La malchance s'abattit à nouveau sur les élèves de première année. Heureusement, les choses ne dégénèrent pas cette fois-ci. Le pire était la punition des squats jusqu'à ce que les bizuteurs soient satisfaits. Il était presque 19 heures lorsque la séance de bizutage se termina enfin.
Mais alors qu'ils repartaient chacun de leur côté, le chef des bizuteurs n'avait pas encore fini son travail. Il devait convoquer une réunion pour résumer les résultats de la journée. Ce que personne ne savait, c'est que le chef des bizuteurs, Tum, craint par tous les étudiants de première année, était devenu l'objet de réprimandes, en particulier de la part de Fon, la cheffe de l'équipe médicale, qui lui reprochait d'avoir dépassé les bornes.
— Tu as perdu la tête ! Qu'est-ce qui va se passer si tu ne peux pas les contrôler ? Tu sais qui va avoir des problèmes ? Pas les élèves de première année, mais vous ! Si ça se reproduit, je vais voir le recteur !
— Oy, arrête de faire des histoires, Fon. Tu es une belle fille, mais qui va t'épouser si tu es si grincheuse !
— Tum ! Tu es comme ça et c'est pour ça qu'ils ne te respectent pas ! Tu es fier qu'ils te donnent un wai parce qu'ils ne veulent pas être punis ?!
Les mots tranchants le firent réfléchir. Au fond, il avait ses raisons.
… Il considérait le wai comme une tradition thaïlandaise qui devait être préservée. Elle apprenait aux jeunes élèves à être humbles et les élèves plus âgés étaient gentils avec eux, les reconnaissant comme leurs cadets. S'ils avaient des ennuis, les plus âgés les aidaient. C'était un bon moyen de créer de bonnes relations et des liens au sein du département. Il ne voulait pas qu'ils soient coincés et ignorent les aînés.
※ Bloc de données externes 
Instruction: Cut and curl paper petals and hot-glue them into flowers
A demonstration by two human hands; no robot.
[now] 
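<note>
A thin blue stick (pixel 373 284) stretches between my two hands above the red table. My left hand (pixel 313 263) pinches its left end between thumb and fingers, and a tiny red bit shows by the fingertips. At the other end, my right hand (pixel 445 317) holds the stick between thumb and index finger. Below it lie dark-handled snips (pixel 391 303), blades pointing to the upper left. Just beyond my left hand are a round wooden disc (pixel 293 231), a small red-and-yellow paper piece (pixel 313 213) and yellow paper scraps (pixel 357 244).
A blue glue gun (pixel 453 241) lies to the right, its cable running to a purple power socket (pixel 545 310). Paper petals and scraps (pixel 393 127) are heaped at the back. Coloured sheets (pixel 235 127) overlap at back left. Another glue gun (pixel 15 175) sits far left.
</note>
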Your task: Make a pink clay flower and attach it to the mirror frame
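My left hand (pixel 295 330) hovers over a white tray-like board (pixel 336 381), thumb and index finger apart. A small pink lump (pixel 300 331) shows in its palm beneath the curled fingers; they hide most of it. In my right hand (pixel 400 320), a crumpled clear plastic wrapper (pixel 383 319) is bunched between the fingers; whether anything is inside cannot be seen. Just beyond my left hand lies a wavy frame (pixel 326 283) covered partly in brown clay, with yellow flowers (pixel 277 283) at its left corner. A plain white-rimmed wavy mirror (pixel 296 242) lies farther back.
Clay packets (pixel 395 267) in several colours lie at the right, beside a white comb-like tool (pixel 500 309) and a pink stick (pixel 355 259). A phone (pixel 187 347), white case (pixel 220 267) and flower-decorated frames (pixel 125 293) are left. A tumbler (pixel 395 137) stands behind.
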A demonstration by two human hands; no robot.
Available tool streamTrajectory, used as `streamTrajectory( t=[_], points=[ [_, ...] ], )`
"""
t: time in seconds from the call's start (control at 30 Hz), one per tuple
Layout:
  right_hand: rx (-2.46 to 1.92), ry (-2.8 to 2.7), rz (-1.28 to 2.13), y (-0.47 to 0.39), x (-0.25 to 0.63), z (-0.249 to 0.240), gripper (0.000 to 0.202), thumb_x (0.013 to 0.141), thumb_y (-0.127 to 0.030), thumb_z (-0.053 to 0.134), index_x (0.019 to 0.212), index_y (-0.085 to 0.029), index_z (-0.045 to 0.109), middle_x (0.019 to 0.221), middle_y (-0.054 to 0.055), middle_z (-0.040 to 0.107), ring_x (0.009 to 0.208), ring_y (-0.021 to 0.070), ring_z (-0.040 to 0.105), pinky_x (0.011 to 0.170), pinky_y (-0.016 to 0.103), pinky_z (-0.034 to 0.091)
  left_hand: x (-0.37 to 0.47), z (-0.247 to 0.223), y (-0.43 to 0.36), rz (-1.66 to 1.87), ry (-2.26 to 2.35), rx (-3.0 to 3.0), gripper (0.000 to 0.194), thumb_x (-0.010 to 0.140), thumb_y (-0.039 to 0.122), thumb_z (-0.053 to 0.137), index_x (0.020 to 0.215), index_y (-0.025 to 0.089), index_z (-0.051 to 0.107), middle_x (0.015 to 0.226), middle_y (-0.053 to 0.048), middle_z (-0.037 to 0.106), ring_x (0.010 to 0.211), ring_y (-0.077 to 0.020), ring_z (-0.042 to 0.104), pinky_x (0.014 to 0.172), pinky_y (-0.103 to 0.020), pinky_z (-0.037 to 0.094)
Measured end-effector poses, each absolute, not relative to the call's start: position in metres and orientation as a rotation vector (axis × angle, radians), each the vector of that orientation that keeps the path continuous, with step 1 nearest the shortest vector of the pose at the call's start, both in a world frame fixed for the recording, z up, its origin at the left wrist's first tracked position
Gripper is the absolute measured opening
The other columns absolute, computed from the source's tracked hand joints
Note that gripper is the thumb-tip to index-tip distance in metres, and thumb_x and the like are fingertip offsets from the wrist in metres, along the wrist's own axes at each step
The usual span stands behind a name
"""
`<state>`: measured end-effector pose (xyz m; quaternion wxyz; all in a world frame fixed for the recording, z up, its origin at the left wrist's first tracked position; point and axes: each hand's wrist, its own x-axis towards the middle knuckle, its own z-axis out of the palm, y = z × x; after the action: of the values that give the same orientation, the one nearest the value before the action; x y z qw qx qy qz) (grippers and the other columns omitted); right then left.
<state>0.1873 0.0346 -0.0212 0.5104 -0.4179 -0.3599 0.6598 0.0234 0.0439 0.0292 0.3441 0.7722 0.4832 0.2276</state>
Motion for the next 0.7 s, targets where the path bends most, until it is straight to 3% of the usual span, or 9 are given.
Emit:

Faire un wai ne causait pas grand-chose, mais l'effet était grand, bénéfique. Alors pourquoi s'y opposer ?
Mais il n'avait pas envie de discuter, alors il lui fit une promesse, maintenant qu'elle remuait le couteau dans la plaie. La question étant réglée, ils terminèrent la réunion à près de 21 heures.
Tum soupira, fatigué. Il voulait retourner à son dortoir pour prendre une douche et bien dormir. Il traversa donc les bâtiments et se dirigea vers le parking devant la faculté pour prendre sa moto. Le ciel était sombre et la brise caressait les feuilles, créant une atmosphère inquiétante. Il sortit la clé de sa poche et les pièces tombèrent au sol. Elles roulèrent vers l'arbre Banyan et il dut aller les chercher, ne voulant pas perdre l'argent. Mais lorsqu'il leva les yeux, il aperçut une silhouette près de l'arbre qui le fit sursauter.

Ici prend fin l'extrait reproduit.